Exercise data:
★ ★ ★ ★ ★ ★ ★

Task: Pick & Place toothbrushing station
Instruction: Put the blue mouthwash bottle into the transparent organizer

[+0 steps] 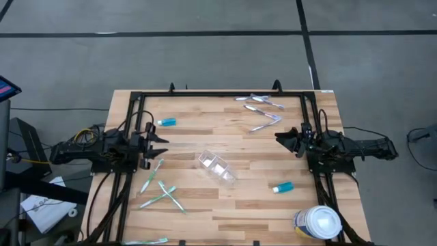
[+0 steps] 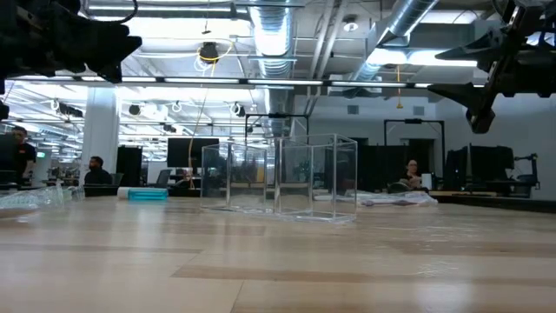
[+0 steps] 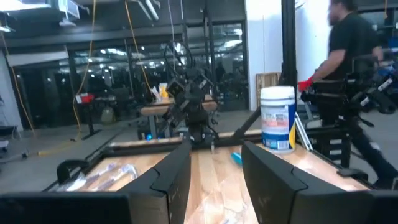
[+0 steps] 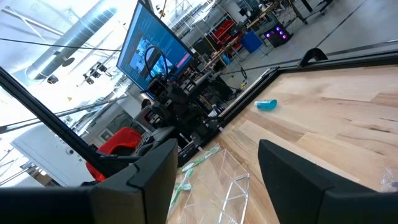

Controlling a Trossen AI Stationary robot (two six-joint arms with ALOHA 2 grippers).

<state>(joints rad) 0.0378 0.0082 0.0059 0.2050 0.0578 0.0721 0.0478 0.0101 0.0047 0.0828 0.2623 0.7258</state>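
Observation:
The toothbrushing station [image 1: 217, 169] is a small see-through plastic holder with compartments. It rests on the wooden table near its middle, and also shows in the low view [image 2: 280, 176] and the right wrist view [image 4: 214, 186]. My left gripper [image 1: 161, 144] is open and empty at the table's left side, above the table. My right gripper [image 1: 280, 137] is open and empty at the right side, also raised. Both point toward the table's middle.
Several green toothbrushes [image 1: 158, 190] lie at the near left. Pale toothbrushes [image 1: 261, 109] lie at the far right. Two blue tubes lie at the far left [image 1: 166, 121] and the near right [image 1: 283, 187]. A white-lidded tub [image 1: 318, 223] stands at the near right corner. A person [image 3: 348, 68] is beyond the table.

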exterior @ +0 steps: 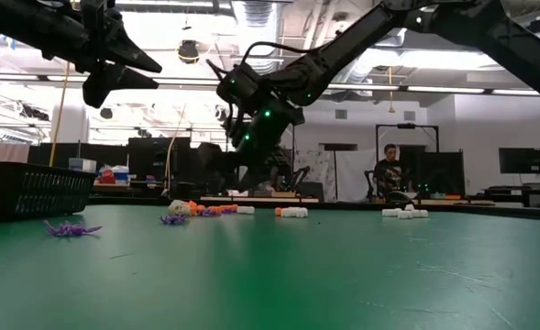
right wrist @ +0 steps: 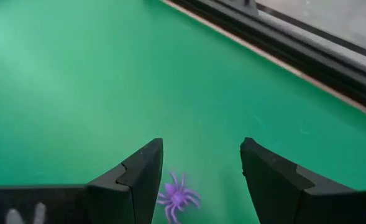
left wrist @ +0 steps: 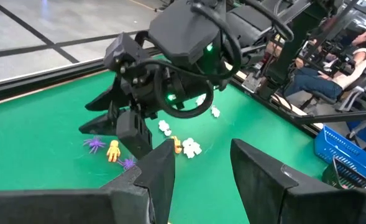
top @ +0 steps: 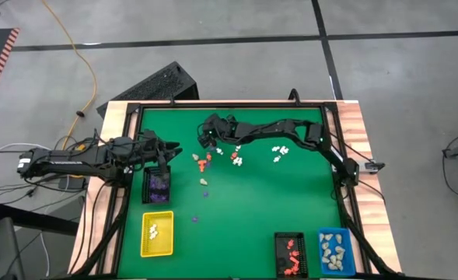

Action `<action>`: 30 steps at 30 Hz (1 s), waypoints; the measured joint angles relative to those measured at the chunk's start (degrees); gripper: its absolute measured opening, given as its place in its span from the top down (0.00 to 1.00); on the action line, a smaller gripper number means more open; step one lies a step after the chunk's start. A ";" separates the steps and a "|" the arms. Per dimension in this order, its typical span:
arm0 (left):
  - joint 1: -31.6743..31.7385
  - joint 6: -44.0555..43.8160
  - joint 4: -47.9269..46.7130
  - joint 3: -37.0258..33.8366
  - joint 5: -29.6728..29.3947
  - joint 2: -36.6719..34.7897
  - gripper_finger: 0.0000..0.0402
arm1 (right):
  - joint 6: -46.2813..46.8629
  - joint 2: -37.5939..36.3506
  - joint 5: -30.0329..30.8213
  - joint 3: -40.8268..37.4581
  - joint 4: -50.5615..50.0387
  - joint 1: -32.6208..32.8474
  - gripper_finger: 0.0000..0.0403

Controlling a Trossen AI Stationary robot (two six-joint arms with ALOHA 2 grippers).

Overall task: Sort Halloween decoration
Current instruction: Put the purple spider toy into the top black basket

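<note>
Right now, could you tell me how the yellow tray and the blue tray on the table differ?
The yellow tray sits near the table's front left corner, the blue tray near the front right. The yellow tray holds only a few pale figurines and shows much bare floor; the blue tray is well filled with cream-beige figurines. Both are small rectangular trays on the green mat.

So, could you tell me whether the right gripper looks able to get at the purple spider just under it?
Probably yes: the right gripper hangs open, the purple spider lies between its fingers, with only bare green mat around.
</note>
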 joint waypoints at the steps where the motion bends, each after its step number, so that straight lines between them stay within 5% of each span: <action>1: 0.00 0.00 -0.08 0.00 0.02 -0.02 0.64 | 0.02 0.02 -0.03 -0.02 -0.13 0.21 0.42; 23: -0.11 -0.92 -0.33 0.00 0.00 -0.01 0.64 | 3.76 3.58 3.02 -0.02 -0.64 2.49 0.43; 30: -0.11 -0.92 -0.31 0.00 -0.02 0.00 0.64 | 4.38 3.58 1.21 -0.01 -0.84 2.34 0.59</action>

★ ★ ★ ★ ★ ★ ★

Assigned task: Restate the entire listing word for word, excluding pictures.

Completed exercise:
Task: Pick & Place toothbrushing station
Instruction: Put the blue mouthwash bottle into the transparent organizer

[+0 steps] 
[+0 steps] 
[+0 steps] 
[+0 steps] 

Controlling a Trossen AI Stationary robot (two six-joint arms with ALOHA 2 grippers).

<state>(joints rad) 0.0378 0.0082 0.0059 0.2050 0.0578 0.0721 0.0478 0.0101 0.0047 0.0828 0.2623 0.7258</state>
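Observation:
The toothbrushing station [image 1: 217, 169] is a small see-through plastic holder with compartments. It rests on the wooden table near its middle, and also shows in the low view [image 2: 280, 176] and the right wrist view [image 4: 214, 186]. My left gripper [image 1: 161, 144] is open and empty at the table's left side, above the table. My right gripper [image 1: 280, 137] is open and empty at the right side, also raised. Both point toward the table's middle.
Several green toothbrushes [image 1: 158, 190] lie at the near left. Pale toothbrushes [image 1: 261, 109] lie at the far right. Two blue tubes lie at the far left [image 1: 166, 121] and the near right [image 1: 283, 187]. A white-lidded tub [image 1: 318, 223] stands at the near right corner. A person [image 3: 348, 68] is beyond the table.
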
exterior @ +0 steps: 
right wrist @ +0 steps: 
left wrist @ +0 steps: 
top @ +0 steps: 

Action `<action>`: 30 steps at 30 Hz (1 s), waypoints; the measured joint angles relative to those measured at the chunk's start (degrees); gripper: its absolute measured opening, given as its place in its span from the top down (0.00 to 1.00); on the action line, a smaller gripper number means more open; step one lies a step after the chunk's start. A ";" separates the steps and a "|" the arms. Per dimension in this order, its typical span:
arm0 (left):
  - joint 1: -31.6743..31.7385
  - joint 6: -44.0555..43.8160
  - joint 4: -47.9269..46.7130
  - joint 3: -37.0258..33.8366
  - joint 5: -29.6728..29.3947
  - joint 2: -36.6719..34.7897
  - gripper_finger: 0.0000..0.0402
arm1 (right):
  - joint 6: -46.2813..46.8629
  - joint 2: -37.5939..36.3506
  - joint 5: -30.0329..30.8213
  - joint 3: -40.8268..37.4581
  - joint 4: -50.5615..50.0387
  - joint 1: -32.6208..32.8474
  - gripper_finger: 0.0000..0.0403

Controlling a Trossen AI Stationary robot (two six-joint arms with ALOHA 2 grippers).

Overall task: Sort Halloween decoration
Current instruction: Put the purple spider toy into the top black basket

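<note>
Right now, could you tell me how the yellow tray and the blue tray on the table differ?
The yellow tray sits near the table's front left corner, the blue tray near the front right. The yellow tray holds only a few pale figurines and shows much bare floor; the blue tray is well filled with cream-beige figurines. Both are small rectangular trays on the green mat.

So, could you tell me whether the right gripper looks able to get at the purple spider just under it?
Probably yes: the right gripper hangs open, the purple spider lies between its fingers, with only bare green mat around.
</note>
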 joint waypoints at the steps where the motion bends, each after its step number, so that straight lines between them stay within 5% of each span: <action>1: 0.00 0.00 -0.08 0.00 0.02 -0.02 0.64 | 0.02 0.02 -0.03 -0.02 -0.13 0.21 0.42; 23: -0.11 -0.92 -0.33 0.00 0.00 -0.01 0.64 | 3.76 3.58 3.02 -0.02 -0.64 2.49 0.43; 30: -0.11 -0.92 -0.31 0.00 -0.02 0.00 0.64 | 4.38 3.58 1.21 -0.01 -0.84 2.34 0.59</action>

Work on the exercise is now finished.